Like a growing number of Americans, Jonathan Patz rides his bike to work. He even drags a wheeled blue bin behind his bike for trips to the grocery store. Sure, this environmental scientist naturally wants to do his part to preserve the planet's future, but his motivation is also personal: He knows his wallet, waistline, heart, lungs and neighbors will benefit today.
"If we were to think about reducing greenhouse gases to solve the global warming problem, we could have some immediate major health benefits," says Patz, director of the Global Health Institute at the University of Wisconsin, Madison, and lead author of a new study highlighting the "four-way win" that comes with swapping cars for bikes: reduced greenhouse emissions and gains in air quality, fitness and the economy. Patz is also a professor in Madison's Nelson Institute and Department of Population Health Sciences.
In the study, published today in Environmental Health Perspectives, Patz and his colleagues looked to the more than 30 million people residing in urban and suburban areas of Illinois, Indiana, Michigan, Minnesota, Ohio and Wisconsin. They asked: What if during the nicest six months of the year, those residents left their cars at home for round-trips of five miles or less? And what if they chose to replace half of those short car trips, which account for about 20 percent of all vehicle miles traveled, with cycling? According to their calculations, making those short trips on bicycles could save approximately four trillion pounds of carbon dioxide emissions, 1,100 lives and $7 billion in mortality and health care costs for the region every year.
"Fighting global climate change could be one of the greatest public health opportunities we've had in a century," Patz told Dalai Lama Tenzin Gyatso last month in the Tibetan leader's home in Dharamsala, India.
"This is where I look to your wisdom and writing," he added. "Everything starts with the individual -- we start with ourselves."
"Wonderful," Dalai Lama replied, bowing his head to Patz. "Wonderful. Very good."
Michael Brauer likes the idea, too. Every day, he rides his bike to The University of British Columbia in Vancouver, where he is a professor of population and public health.
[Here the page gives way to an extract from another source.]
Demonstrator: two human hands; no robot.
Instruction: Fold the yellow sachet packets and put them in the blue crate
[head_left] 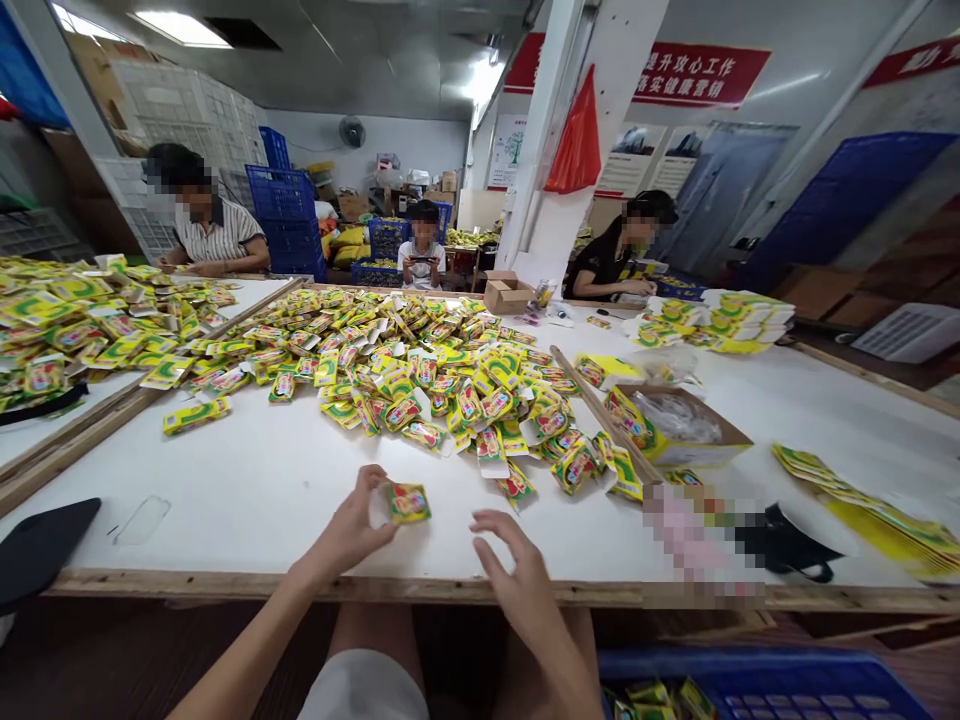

He chooses to pedal partly for the physical activity and partly because he simply enjoys it more than driving.
But not all cities are as bike-friendly as Vancouver or Madison, the latter having earned the League of American Bicyclists' "gold-certification." And then there's "platinum" Boulder, Colo., where Brauer claims you can "cycle through the city without coming into contact with cars."
He suggests the benchmarks used in the study are "aspirational" but not realistic, at least not in the short term. "Many people cannot get anywhere even if they want to by choosing to walk or cycle for short trips," says Brauer. Neighborhoods are simply not designed that way: Roads may not be connected or amenities may be too far from residences.
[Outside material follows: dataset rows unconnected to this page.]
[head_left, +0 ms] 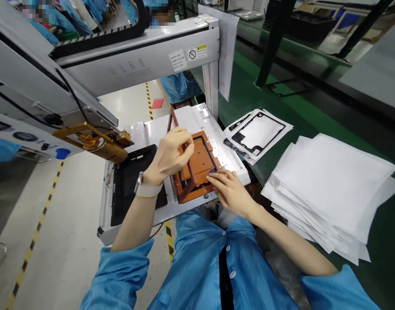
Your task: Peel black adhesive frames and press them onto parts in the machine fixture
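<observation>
A reddish-brown fixture lies on the white machine bed, with a thin black frame set in its recess. Its narrow brown hinged frame stands tilted up along the left side. My left hand is closed at the raised edge of that hinged frame; the fingertips are partly hidden. Stretched out flat, the fingers of my right hand touch the near right corner of the fixture and the black frame there. To the left, partly behind my left wrist, is a black tray-like fixture.
A brass-coloured machine head hangs above the black fixture, under a grey gantry. On the green bench to the right are black frames on white sheets and a stack of white sheets. People in blue are farther back.
</observation>
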A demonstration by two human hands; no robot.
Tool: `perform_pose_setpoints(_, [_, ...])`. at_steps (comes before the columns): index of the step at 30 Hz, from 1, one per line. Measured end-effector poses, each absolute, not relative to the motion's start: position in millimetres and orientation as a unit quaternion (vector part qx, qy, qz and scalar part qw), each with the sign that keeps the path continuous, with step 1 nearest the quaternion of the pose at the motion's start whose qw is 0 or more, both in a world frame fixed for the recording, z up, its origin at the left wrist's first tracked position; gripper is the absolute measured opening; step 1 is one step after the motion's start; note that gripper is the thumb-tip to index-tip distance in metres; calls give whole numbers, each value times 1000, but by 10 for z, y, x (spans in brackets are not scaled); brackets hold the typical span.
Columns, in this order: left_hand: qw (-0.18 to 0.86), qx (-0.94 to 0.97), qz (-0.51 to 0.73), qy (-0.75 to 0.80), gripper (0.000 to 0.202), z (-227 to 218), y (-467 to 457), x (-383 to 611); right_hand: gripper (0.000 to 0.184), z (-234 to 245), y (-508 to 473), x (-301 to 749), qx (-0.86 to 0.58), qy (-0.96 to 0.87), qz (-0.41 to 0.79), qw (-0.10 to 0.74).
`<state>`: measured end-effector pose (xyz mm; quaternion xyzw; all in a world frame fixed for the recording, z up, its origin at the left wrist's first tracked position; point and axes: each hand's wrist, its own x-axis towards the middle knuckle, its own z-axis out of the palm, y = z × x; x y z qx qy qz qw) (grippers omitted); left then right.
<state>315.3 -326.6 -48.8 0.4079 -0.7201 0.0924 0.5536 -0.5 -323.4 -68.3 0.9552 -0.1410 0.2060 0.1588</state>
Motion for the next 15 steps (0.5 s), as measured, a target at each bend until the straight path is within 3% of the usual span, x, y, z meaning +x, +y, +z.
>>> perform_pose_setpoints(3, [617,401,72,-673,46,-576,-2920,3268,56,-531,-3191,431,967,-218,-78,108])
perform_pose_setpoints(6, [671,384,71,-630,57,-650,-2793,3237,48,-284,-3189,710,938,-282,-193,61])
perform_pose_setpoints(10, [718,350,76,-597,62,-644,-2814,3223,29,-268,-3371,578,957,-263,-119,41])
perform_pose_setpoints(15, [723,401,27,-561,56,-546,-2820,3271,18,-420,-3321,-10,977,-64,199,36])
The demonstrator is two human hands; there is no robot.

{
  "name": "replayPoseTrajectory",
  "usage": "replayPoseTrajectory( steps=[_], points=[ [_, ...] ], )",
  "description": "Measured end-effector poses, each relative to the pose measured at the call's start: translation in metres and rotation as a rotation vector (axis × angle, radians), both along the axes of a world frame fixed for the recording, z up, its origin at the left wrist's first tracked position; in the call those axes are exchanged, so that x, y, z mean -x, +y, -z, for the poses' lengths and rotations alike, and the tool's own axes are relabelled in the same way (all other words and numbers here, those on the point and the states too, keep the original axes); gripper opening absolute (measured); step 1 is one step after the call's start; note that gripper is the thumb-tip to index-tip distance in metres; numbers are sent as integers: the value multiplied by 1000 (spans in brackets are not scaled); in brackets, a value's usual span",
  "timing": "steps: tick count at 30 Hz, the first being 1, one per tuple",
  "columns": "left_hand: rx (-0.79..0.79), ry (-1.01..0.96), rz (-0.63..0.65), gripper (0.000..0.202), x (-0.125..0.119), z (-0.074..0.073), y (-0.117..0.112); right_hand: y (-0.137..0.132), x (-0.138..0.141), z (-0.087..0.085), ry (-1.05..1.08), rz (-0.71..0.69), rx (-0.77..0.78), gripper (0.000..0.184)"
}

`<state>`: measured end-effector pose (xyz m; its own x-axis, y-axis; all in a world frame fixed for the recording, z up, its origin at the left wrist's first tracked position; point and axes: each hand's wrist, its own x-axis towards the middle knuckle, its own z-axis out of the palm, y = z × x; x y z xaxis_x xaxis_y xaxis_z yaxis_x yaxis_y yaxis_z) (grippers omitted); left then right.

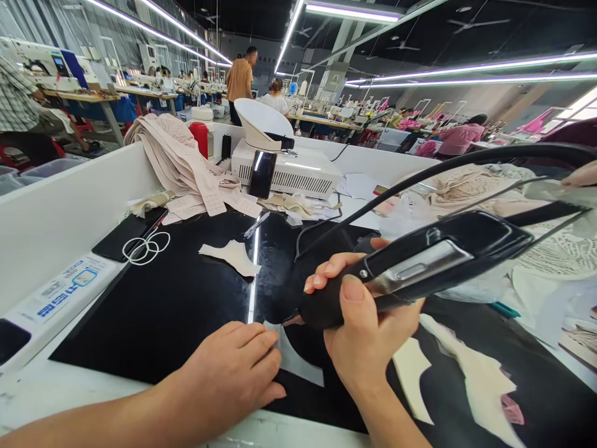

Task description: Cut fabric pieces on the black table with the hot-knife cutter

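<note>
My right hand (373,330) wraps around a black handheld power tool (415,267) with a silver lever along its side. The tool tilts, its dark rounded end low over the black mat (186,317) and its back end raised to the right. My left hand (233,373) rests flat on the mat, fingers stretched out and fingertips at the edge of a translucent white curved fabric piece (303,367). The tool's tip is close to this piece; whether they touch is hidden. A cream cut piece (233,256) lies further back on the mat.
Cream cut pieces (476,379) lie at the right. A thick black cable (401,183) arches behind the tool. At the back are a vented white box (289,171), an upright phone (262,174) and stacked beige fabric (172,162). A coiled white cord (146,247) lies left.
</note>
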<state>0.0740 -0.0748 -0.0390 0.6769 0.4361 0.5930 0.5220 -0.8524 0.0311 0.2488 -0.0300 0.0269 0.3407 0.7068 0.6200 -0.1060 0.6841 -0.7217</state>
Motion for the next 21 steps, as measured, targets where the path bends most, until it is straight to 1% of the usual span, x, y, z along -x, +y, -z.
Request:
replayPoseTrajectory(
  steps=[5,13,21],
  points=[
    [3,-3,-1,27,1,1,2,0,3,1,2,32,3,43],
    [10,25,1,27,3,3,3,-1,8,-1,54,-16,32,46],
    [36,49,7,28,1,6,1,1,9,2,26,16,32,47]
  ],
)
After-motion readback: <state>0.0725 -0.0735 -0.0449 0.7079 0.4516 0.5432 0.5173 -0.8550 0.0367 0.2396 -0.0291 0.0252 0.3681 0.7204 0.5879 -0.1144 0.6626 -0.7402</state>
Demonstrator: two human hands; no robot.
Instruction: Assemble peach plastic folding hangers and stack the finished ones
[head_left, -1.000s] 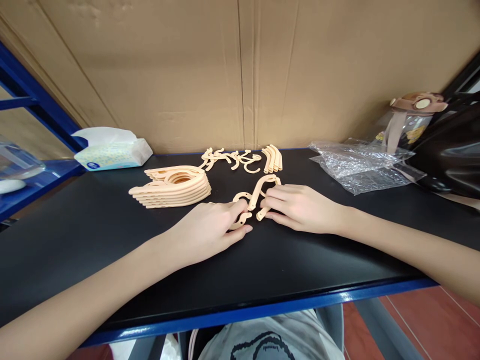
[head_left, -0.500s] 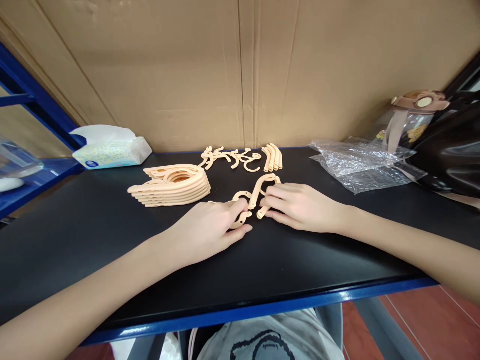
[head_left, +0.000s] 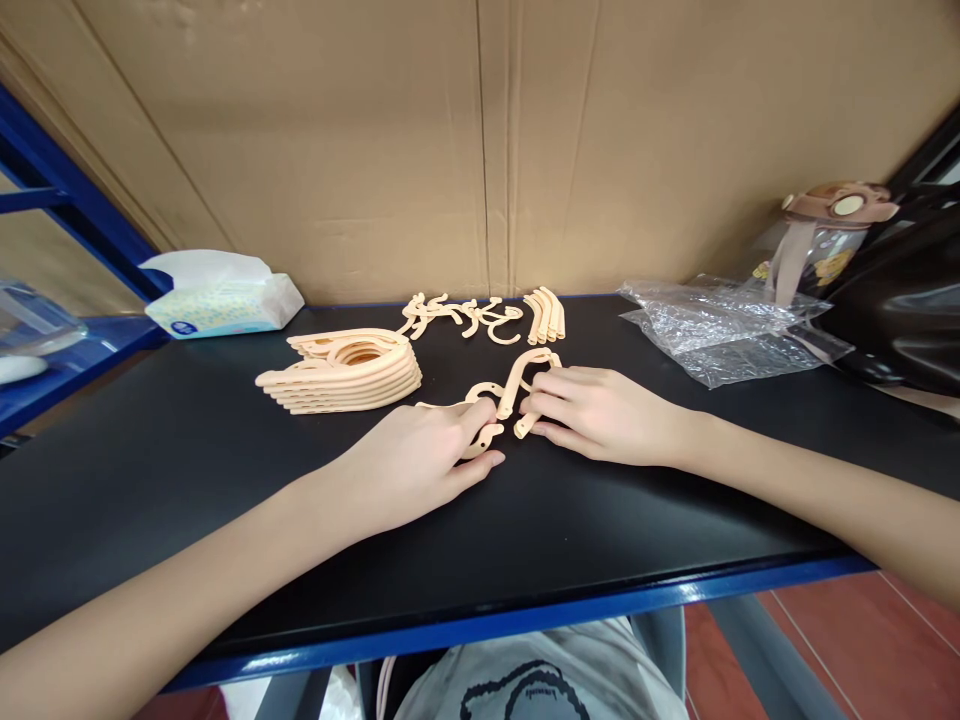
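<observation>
On the black tabletop (head_left: 187,480) my left hand (head_left: 420,460) is closed over a peach plastic hook piece (head_left: 486,436), pressing it to the surface. My right hand (head_left: 600,412) pinches a curved peach plastic arm piece (head_left: 517,385) whose end meets the hook piece. Both hands sit near the table's middle. A stack of assembled peach hangers (head_left: 345,374) lies just left of my hands. Loose hook pieces (head_left: 457,316) and a small bundle of curved arm pieces (head_left: 546,316) lie behind, near the cardboard wall.
A tissue pack (head_left: 221,296) rests at the back left by a blue shelf frame (head_left: 67,215). Crumpled clear plastic bags (head_left: 720,326), a lidded drink bottle (head_left: 817,245) and a black bag (head_left: 900,310) crowd the right side. The table's blue front edge (head_left: 525,618) runs near my lap.
Nothing has visibly moved apart from a slight shift of the camera; both hands stay on the same peach pieces.
</observation>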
Brauer also notes that the new study does not account for the air pollution risks and physical hazards bikers face on urban roads. Still, that doesn't deter him from biking. The benefits far outweigh the costs, he tells HuffPost. (Researchers in Holland calculated the benefit-to-cost ratio at nine-to-one.)
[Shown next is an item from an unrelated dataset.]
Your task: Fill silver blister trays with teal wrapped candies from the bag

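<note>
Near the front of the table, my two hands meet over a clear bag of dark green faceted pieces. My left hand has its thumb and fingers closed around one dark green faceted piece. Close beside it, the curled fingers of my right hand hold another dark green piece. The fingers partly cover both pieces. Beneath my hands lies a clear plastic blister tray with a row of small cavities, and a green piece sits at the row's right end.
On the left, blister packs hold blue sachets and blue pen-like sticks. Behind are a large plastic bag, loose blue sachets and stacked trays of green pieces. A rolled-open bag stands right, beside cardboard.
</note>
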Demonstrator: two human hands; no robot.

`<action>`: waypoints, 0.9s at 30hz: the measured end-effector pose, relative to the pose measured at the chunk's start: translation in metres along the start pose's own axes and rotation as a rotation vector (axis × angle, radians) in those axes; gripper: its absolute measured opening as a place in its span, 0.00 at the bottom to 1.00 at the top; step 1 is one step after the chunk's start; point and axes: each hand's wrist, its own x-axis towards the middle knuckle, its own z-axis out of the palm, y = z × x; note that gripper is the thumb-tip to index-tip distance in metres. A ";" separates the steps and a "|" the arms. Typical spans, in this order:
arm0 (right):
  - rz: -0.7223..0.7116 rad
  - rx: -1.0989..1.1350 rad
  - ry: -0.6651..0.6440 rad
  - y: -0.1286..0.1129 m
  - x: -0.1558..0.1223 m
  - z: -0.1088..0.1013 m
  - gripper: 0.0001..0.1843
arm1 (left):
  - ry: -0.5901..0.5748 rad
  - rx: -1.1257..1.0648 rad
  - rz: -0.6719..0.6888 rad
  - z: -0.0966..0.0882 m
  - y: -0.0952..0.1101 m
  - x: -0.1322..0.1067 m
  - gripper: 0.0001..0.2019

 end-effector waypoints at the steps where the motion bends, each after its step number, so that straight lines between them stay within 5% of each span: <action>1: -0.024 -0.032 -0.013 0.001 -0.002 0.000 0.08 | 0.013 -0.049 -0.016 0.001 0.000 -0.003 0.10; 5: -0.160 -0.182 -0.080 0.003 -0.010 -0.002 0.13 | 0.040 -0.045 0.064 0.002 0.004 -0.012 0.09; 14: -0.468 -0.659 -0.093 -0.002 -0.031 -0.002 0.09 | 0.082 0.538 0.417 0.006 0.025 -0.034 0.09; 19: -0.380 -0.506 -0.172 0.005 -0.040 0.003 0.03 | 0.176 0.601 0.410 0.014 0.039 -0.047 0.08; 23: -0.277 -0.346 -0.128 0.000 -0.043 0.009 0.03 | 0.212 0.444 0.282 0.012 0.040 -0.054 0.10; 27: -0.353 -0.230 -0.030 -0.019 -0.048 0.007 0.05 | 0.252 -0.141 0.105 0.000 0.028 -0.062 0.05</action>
Further, Brauer suggests that any health trade-offs could easily be eliminated by separating bike lanes from busy car thoroughfares, as is currently being done in Manhattan. Even better, designating every second street exclusively for cars or bikes would simultaneously address the air pollution issue.
"It doesn't have to be fancy or complicated," he says. Or expensive: Considering the money that could be saved, urban biking can even make good economic sense. "Think about the costs of the way our cities and transportation networks are designed now," says Brauer. "If you made some changes to reduce the related health costs, that money could be used to pay for better infrastructure." Bike-friendly additions might include share programs and additional bike racks on buses and curbside.
European nations have been pursuing similar changes for decades, with promising successes.
Patz suggests that the behavioral changes reflected in his study -- even if implemented solely in the upper Midwest -- would be equivalent to bringing the entire country in alignment with the national ozone standard. As it turns out, a large fraction of dirty emissions come out of the tailpipe within the first few minutes of starting a car. Cutting short trips therefore provides a disproportionately large reduction in particulate matter and other dangerous pollution.
Patz points to a natural case study: the 1996 Summer Olympics in Atlanta. During the games, the city experienced a 23 percent reduction in morning traffic, a 28 percent drop in peak levels of ozone pollution and 42 percent fewer emergency room visits from children suffering asthma attacks.
"And any improvement in air quality benefits the entire population, so in aggregate the public health benefits of even relatively small improvements can be large," adds Brauer. "These health costs and benefits clearly should be incorporated into transportation infrastructure planning."
"We need to make our cities not just built for automobiles," Patz says, "but built for people."